The COVID-19 pandemic threatens to reverse women's earnings and economic opportunities , widening gender gaps that persist despite 30 years of progress. That statement was recently made by the IMF International Monetary Fund.

In many countries the crisis will leave very deep economic scars. Serious disruptions in the labor market are a major concern. In some countries, more jobs have been lost in March and April than those created since the end of the global financial crisis.

School closings also had an impact on the ability of people, particularly women, to participate in the labor market. Fortunately, some jobs have recovered since then, but the proportion of the working-age population that is employed is much less than in the early 2020s. In addition, the impact on the labor market is likely to be far greater in scope, as many of the people who are employed are working fewer hours.

The International Monetary Fund explains why the pandemic has had disproportionate effects on the economic situation of women in the world, clarifying that with respect to men, women are more likely to work in social sectors, such as the service industries, retail, tourism, among others, where face-to-face interactions are required. "These sectors are the most affected by social distancing and mitigation measures."

In the United States, unemployment among women was two percentage points higher than that of men between April and June 2020, for example.

In Colombia, women's poverty has increased 3.3 percent due to the closure of economic activities . The UN estimates that the pandemic will increase the number of people living in poverty in Latin America and the Caribbean by 15.9 million, bringing the total number of people living in poverty to 214 million, many of them women and girls.
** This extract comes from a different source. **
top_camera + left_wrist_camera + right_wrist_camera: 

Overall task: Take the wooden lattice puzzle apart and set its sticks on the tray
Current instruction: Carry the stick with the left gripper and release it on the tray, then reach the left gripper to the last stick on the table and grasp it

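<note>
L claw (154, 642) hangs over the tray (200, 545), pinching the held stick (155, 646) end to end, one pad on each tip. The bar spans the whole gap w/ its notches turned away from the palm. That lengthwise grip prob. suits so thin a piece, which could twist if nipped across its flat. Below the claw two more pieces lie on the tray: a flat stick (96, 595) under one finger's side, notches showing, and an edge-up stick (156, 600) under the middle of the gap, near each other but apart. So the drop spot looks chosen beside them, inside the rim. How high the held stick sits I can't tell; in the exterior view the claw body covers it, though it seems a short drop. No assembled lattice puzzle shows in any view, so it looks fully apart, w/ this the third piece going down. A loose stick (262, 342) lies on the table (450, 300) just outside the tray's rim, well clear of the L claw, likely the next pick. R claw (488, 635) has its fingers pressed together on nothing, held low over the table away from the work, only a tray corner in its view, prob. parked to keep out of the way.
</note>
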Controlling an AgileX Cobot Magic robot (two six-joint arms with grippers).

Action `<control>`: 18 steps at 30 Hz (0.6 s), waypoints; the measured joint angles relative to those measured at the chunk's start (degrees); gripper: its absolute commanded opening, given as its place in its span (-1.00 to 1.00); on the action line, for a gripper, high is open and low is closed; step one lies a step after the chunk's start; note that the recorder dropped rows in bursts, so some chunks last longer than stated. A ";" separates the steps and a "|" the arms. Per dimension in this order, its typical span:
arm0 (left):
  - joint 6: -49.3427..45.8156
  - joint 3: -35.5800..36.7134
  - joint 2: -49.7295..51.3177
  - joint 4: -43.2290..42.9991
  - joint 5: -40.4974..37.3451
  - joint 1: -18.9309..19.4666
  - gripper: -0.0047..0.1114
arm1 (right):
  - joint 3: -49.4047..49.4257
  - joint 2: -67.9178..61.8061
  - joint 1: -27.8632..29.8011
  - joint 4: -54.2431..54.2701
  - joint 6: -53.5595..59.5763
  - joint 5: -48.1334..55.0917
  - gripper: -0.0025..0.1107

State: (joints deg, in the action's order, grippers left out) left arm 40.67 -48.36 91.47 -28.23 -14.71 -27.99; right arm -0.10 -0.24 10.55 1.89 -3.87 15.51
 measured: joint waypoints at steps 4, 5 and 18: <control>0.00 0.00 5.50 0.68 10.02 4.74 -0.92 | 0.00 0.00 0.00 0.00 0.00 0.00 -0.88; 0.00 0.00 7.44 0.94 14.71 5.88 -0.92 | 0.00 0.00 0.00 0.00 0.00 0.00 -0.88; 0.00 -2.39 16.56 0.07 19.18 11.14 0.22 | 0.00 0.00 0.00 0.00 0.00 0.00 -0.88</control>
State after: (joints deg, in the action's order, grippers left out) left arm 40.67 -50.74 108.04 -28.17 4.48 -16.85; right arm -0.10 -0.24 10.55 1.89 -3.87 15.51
Due to the nature of their jobs , telecommuting is not an option for many women. In the United States, about 54 percent of women working in social sectors are unable to telecommute. In Brazil, it is 67 percent. In low-income countries, at most, only about 12 percent of the population can work remotely. This continues to accentuate the gap between women and men.

Women tend to do more unpaid housework than men, about 2.7 hours a day more to be exact. They bear the brunt of family care responsibilities stemming from closure measures, such as school closings and precautions for vulnerable elderly parents. Once closure measures have been lifted, women take longer to return to full employment.

In Canada, the May job report shows that women's employment increased by 1.1 percent compared to 2.4 percent for men, as childcare problems persist. Furthermore, among parents with at least one child under the age of 6, men were approximately three times more likely to return to work than women.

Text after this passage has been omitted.